Great. Was their father afraid he would turn him queer as well? Did he think that was what had made John a fag? Too many hugs as a kid? No one had ever fucking hugged him when he was a child, least of all that man.
“Well, that’s stupid,” Polly said and cuddled closer as if to prove her point. “Patsy’s older than you and she’s still allowed.”
Harry opened his mouth, but closed it again.
“Hun, I won’t force you to do anything, but if you want to-” that was as far as he got before Harry shot off the armchair and was sat next to him in the blink of an eye.
“Hi,” he said, a bit sheepish, the colour still high in his cheeks.
“Hi,” John responded softly and raised his hand to ruffle it through his brother’s unruly curls.
Harry heaved a sigh.
“I’ll miss this when you’re married and have your own house and stuff,” he mumbled and leaned into his side, inching closer as if he was trying to be sneaky.
John froze, the breath sticking in his throat.
Right. He- with Martha. Forever.
…or until he kicked the bucket.
“I love you guys so much,” he said, pretending like that last sentence had never even penetrated his eardrums.
“We love you, too, Jack,” Patsy said and raised her head for a moment to kiss his cheek.
“Yeah,” Polly chimed in, wrapping her little arms around his torso and squeezing with all her might in a very aggressive hug. “You’re the best brother ever. Sorry, Harry.”

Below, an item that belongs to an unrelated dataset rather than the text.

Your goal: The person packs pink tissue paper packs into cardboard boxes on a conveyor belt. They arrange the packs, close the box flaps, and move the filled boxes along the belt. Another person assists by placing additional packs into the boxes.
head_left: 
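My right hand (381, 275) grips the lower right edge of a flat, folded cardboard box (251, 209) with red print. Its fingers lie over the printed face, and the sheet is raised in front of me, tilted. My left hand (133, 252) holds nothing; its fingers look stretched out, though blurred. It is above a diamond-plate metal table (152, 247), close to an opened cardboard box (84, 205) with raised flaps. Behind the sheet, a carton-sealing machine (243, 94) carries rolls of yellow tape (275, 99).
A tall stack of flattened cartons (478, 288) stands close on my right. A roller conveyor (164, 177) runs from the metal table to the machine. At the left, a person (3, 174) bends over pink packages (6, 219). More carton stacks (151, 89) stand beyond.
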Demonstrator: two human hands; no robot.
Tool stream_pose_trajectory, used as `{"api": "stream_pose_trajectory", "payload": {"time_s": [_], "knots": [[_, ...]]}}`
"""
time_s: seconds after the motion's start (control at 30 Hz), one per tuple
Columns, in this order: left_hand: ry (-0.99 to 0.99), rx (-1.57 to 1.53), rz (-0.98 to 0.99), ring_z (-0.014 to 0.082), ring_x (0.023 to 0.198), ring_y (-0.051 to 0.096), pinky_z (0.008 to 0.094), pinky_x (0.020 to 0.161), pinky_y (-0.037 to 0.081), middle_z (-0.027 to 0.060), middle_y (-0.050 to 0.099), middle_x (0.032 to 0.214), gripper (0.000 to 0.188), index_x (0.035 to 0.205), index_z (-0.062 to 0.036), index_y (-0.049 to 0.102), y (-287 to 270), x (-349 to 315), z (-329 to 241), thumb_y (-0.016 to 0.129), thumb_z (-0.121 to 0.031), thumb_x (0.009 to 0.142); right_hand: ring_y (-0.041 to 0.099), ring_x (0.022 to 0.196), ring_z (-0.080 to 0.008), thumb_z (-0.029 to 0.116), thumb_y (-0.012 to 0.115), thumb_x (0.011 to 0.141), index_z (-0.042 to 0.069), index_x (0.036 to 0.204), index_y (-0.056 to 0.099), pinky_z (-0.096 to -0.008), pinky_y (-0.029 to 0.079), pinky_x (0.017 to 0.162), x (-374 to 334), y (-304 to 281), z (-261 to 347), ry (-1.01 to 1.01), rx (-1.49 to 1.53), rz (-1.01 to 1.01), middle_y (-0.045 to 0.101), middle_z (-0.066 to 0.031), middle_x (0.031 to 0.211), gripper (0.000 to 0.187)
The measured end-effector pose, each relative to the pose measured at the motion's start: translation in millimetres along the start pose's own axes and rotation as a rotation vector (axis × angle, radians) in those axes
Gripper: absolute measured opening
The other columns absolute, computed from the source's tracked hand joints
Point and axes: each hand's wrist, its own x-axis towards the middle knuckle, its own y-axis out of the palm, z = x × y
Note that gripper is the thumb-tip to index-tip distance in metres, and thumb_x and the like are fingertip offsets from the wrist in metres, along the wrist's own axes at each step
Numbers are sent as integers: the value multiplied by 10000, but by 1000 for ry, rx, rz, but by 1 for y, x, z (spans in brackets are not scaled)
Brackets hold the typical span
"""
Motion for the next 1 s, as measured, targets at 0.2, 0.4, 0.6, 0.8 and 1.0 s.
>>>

“No, you’re right,” he said, and John laughed despite the dull throb of his throat. “Even though he’s forcing us to eat vegetables on movienight.”
“I’m doing this out of love,” he said and delighted in Harry’s groan.
“Evil,” he mumbled under his breath and finally crossed the rest of the distance, his head resting just above John’s shoulder on the back of the couch.
John took the opportunity to kiss his temple, unaffected by his embarrassed grumbling.
This… was as close to perfect as John’s life would ever get, he reckoned. His kids right there with him, all of them close enough to touch, close enough for him to know they were there even without having to check. Close enough for him to rest assured in the knowledge they were safe and sound.
The only thing that could make this any better was Alex, but, well.
That wouldn’t happen.
Not in this life, at the very least.